▸ **WORK TASK**: Write out all the data verbatim. Skip images.

[GIVEN INFORMATION]

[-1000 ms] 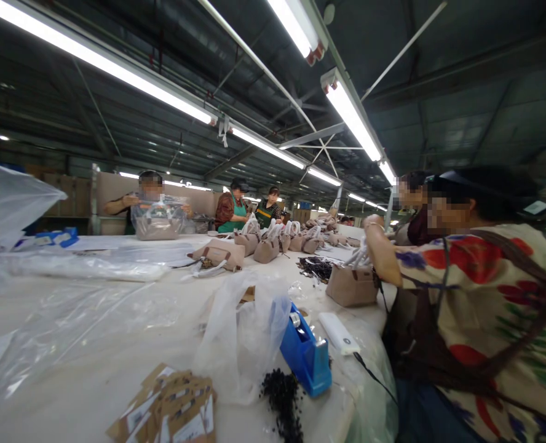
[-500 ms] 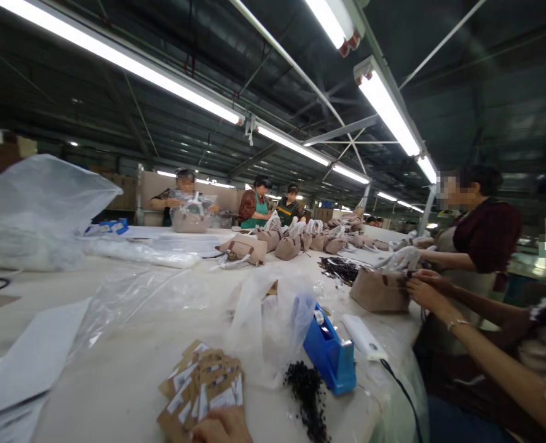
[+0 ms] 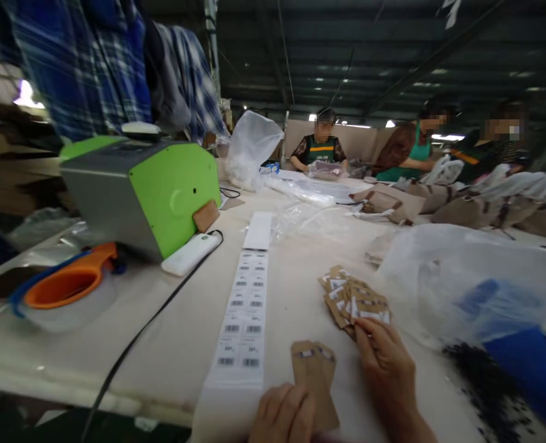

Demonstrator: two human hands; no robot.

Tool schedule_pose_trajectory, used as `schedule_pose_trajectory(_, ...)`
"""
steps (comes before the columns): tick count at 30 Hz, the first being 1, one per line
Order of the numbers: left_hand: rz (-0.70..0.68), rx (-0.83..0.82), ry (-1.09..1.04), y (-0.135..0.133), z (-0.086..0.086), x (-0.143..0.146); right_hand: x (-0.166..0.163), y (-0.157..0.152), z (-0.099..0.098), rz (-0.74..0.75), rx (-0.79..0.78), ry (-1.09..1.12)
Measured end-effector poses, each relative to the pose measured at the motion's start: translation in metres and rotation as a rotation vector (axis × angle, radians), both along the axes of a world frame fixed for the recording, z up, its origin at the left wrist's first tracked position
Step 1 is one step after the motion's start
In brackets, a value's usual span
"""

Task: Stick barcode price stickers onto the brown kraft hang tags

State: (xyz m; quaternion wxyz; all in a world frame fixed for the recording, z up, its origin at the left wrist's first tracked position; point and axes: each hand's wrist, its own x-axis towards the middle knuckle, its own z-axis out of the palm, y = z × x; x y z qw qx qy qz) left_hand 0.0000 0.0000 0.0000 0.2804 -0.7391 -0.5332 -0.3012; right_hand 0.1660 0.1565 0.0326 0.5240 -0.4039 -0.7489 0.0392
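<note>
My left hand (image 3: 284,413) sits at the bottom edge with its fingers curled on a brown card tag (image 3: 314,381) that lies on the white table (image 3: 181,332). My right hand (image 3: 386,372) rests just right of it, fingertips pressed on the near end of a fanned pile of brown tags with white labels (image 3: 353,301). A long strip of barcode stickers (image 3: 244,314) runs away from my left hand toward a green and grey label printer (image 3: 148,191).
A white power bank (image 3: 190,253) with a black cable lies by the printer. An orange tape dispenser (image 3: 65,286) is at the left. A clear plastic bag (image 3: 466,280) covers a blue tape dispenser (image 3: 531,363) beside black bits (image 3: 485,381). Beige handbags (image 3: 393,203) and three seated people are beyond.
The view has swung left and down, from the co-workers on the right to the printer and sticker strip. Both my hands have come into view on the tags.
</note>
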Motion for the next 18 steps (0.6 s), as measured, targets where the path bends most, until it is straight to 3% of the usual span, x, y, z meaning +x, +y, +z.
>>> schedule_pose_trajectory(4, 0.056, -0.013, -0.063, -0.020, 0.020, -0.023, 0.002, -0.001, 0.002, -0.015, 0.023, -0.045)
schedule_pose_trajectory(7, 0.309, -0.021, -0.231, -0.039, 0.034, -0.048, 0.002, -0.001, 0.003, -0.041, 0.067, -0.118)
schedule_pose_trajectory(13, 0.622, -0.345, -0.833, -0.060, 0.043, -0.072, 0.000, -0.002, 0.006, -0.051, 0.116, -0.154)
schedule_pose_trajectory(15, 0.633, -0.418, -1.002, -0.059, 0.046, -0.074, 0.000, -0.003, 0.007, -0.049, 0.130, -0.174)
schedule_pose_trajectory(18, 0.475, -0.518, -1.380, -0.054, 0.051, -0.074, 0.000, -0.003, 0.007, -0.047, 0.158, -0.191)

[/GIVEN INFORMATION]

▸ **EXPECTED ANSWER**:
[-1000 ms] 
[-500 ms] 
[+0 ms] 

Demonstrator: two human hands; no robot.

Tool schedule_pose_trajectory, used as `schedule_pose_trajectory(_, ...)`
"""
steps (comes before the columns): tick count at 30 Hz, the first being 1, one per line
Order of the numbers: left_hand: rz (-0.70..0.68), rx (-0.83..0.82), ry (-1.09..1.04), y (-0.135..0.133), z (-0.086..0.086), x (-0.143..0.146); right_hand: x (-0.166..0.163), y (-0.157..0.152), z (-0.099..0.098), rz (-0.74..0.75), rx (-0.79..0.78), ry (-1.09..1.12)
Measured end-effector poses, each relative to the pose measured at the motion's start: translation in metres and rotation as a rotation vector (axis × angle, radians), both along the axes of a world frame fixed for the recording, z up, its origin at the left wrist's first tracked position
Step 1 is one step after the motion's start
In brackets, a value's usual span
"""

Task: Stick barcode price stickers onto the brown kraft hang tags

State: (xyz m; quaternion wxyz; all in a world frame fixed for the recording, z up, its origin at the left wrist's first tracked position; point and axes: each hand's wrist, its own x-axis towards the middle knuckle, its own z-axis out of the palm, y = z × x; x y z qw qx qy qz) left_hand 0.0000 0.0000 0.0000 0.2804 -0.7391 -0.5332 -0.3012; right_hand 0.1660 0.1565 0.0326 0.5240 -0.4039 -0.7489 0.0392
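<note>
My left hand (image 3: 284,413) sits at the bottom edge with its fingers curled on a brown card tag (image 3: 314,381) that lies on the white table (image 3: 181,332). My right hand (image 3: 386,372) rests just right of it, fingertips pressed on the near end of a fanned pile of brown tags with white labels (image 3: 353,301). A long strip of barcode stickers (image 3: 244,314) runs away from my left hand toward a green and grey label printer (image 3: 148,191).
A white power bank (image 3: 190,253) with a black cable lies by the printer. An orange tape dispenser (image 3: 65,286) is at the left. A clear plastic bag (image 3: 466,280) covers a blue tape dispenser (image 3: 531,363) beside black bits (image 3: 485,381). Beige handbags (image 3: 393,203) and three seated people are beyond.
The view has swung left and down, from the co-workers on the right to the printer and sticker strip. Both my hands have come into view on the tags.
</note>
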Motion for the next 18 steps (0.6 s), as measured, targets where the path bends most, until it is straight to 3% of the usual span, x, y, z meaning +x, +y, +z.
>>> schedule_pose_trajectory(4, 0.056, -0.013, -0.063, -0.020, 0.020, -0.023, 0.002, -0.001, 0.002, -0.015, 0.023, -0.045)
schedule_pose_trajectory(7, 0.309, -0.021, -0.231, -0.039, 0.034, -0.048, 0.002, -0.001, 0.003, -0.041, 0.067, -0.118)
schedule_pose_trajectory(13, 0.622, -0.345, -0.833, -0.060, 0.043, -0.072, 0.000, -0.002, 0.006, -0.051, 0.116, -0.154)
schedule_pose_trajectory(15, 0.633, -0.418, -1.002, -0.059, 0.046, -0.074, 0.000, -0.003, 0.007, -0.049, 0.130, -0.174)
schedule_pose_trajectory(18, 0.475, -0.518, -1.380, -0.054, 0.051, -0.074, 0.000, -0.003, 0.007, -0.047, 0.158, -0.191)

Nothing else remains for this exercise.